One of the most significant application areas for the Na-ion battery prototype is certainly stationary energy storage systems, where cost and cycle-life represent two fundamental parameters. They have the potential to dominate the future market by representing as the most promising system to fill the gap between energy production and utilisation by securing energy supply.

At lesser cost, consuming lesser resources

Ironically, the similarities between both chemistries and production strategies are a boon for Na-ion batteries. While cobalt isn’t as integral to Na-ion batteries, sodium cobalt oxide (NaCoO2) remains a common cathode material and researchers have been able to develop a new sodium oxide cathode material.

Additionally, these experimental sodium-ion batteries retain capacity, resist moisture, and have little voltage-fade, which is a common phenomenon with prolonged lithium battery cycles. Thus, Na-ion rechargeable batteries could soon be a cheaper and resource-saving alternative to current lithium-ion batteries.

As the research stands

At present, the electromobility version of transportation, especially in combination with renewable electricity utilisation, is regarded world-wide as a climate-friendly model of transportation for the future. However, the intense focus on the use of the rare and expensive lithium metal in rechargeable batteries has slowed down the large-scale electrification of vehicles across the world. It is well known that for electric vehicles to come into more widespread use as per need, the future batteries must become even more powerful, durable, sustainable- and cost-effective.
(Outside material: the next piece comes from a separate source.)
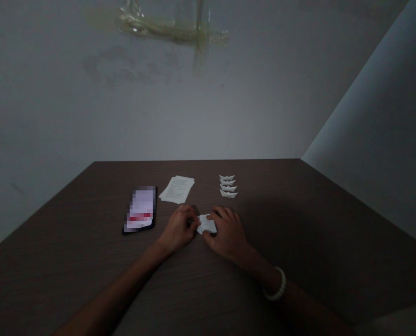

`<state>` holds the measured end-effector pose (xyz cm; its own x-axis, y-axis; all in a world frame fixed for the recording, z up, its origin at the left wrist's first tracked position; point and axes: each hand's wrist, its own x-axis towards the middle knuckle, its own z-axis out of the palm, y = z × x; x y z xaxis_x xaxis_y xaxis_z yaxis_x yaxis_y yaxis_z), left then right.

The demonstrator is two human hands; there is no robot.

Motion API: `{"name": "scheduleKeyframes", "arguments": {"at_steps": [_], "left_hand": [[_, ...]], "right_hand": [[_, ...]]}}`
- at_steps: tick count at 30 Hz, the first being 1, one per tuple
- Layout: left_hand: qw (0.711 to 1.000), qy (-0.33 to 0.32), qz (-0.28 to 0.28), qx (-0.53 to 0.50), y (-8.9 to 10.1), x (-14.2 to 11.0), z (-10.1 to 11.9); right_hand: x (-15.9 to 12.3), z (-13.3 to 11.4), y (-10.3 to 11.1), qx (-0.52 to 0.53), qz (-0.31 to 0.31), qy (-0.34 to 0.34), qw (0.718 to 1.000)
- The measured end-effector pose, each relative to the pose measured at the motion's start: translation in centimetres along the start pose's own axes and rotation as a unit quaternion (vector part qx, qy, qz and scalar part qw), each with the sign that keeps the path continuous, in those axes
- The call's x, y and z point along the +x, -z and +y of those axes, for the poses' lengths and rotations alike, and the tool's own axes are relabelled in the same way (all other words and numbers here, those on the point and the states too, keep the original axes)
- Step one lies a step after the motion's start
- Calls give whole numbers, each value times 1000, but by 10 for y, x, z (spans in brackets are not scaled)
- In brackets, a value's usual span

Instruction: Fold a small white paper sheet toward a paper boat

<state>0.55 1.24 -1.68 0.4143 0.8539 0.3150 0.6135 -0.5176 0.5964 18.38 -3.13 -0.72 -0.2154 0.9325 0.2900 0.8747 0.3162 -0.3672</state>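
The table (208, 289) under me looks like dark wood, fine-grained and mostly matt. I see thin, matt paper in the small piece (207, 225) between my hands, the printed sheets (178, 189) to the far left and the little boats (228, 186) beyond. The far wall (257, 102) looks matt, with a glossy, uneven smear (158, 31) high up.

Left hand (180, 228) beside right hand (229, 233), thumb and fingertip pinched close; right palm down, fingers bent, thumb spread
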Motion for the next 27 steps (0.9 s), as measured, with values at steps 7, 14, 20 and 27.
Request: {"name": "scheduleKeyframes", "arguments": {"at_steps": [7,14,20,27], "left_hand": [[1000,-2,5,-6,-1,0,0],[1000,-4,9,-4,0,0,0],[1000,2,1,-10,7,-1,0],[1000,-11,17,1,2,-2,-5]], "right_hand": [[1,0,2,0,-2,-2,1000],[1,-1,1,0,3,-3,1000],[0,-1,0,-3,11,-5,1000],[1,-1,0,6,21,5,1000]]}}
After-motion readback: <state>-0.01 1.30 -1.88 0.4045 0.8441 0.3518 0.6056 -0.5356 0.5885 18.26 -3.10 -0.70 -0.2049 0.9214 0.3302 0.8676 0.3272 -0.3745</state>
The solution, in this regard, could be the emergence of Na-ion batteries, whose development has recently made astonishing progress. It is foreseen that future Na-ion batteries could replace the Li-ion batteries not only in electric vehicles but also in smartphones and laptops. Although the two alkali metals lithium and sodium are chemically very similar, sodium does not have the energy density of the comparatively rare lithium, but it is widely and cheaply available. Research activities on Na-ion battery materials have increased significantly in the past decade, with the key motive to find a reliable, safe- and cost-effective substitute for Li-ion batteries.

However, there are some key differences in the electrochemical behaviour of both battery systems. For example, the cell voltage of sodium half-cell is lower than that of lithium by 0.3V, while Na-ion conductivity is higher than Li-ion due to its polarisability. Overall, it is encouraging and helpful that most of the research carried out on Li-ion based systems has been successfully transferred to Na-ion batteries to explain and improve the fundamentals of various physio-chemical and electro-chemical phenomena within the battery system.
The verdict: Na-ion batteries have the potential to compete with Li-ion batteries

Based on different performance parameters, Na-ion batteries have the potential to compete with Li-ion batteries in three main areas of applications, starting from small to medium and large scale applications. Applications involving portable electronic devices which are presently powered by Li-ion batteries require a capacity in the range of 200-300mAhg–1, with cyclic life of over 200 cycles and capacitive retention of more than 80%.

From available research data and expected improvements in electrode/electrolyte materials, with the added advantage of lower raw material cost of Na-ion batteries, it would be safe to say that these will be strong competitors to Li-ion batteries in the near future. For a long time, research has been concentrated solely on the more powerful Li-ion batteries. Now, however, there are not only ground-breaking scientific publications, but also very promising prototypes coming of sodium-ion batteries. Some examples:

  • A South Korean developed Na-ion battery has managed to handle about 500 complete charging cycles before its capacity dropped to 80%.
  • A battery with a slightly different chemical structure designed by a US-Chinese research group has achieved 450 charge cycles with a similar charging capacity.
  • A Chinese-prepared sodium-ion battery had a slightly lower capacity but still retained 70% of its capacity after 1,200 cycles of quick 12-minute charging.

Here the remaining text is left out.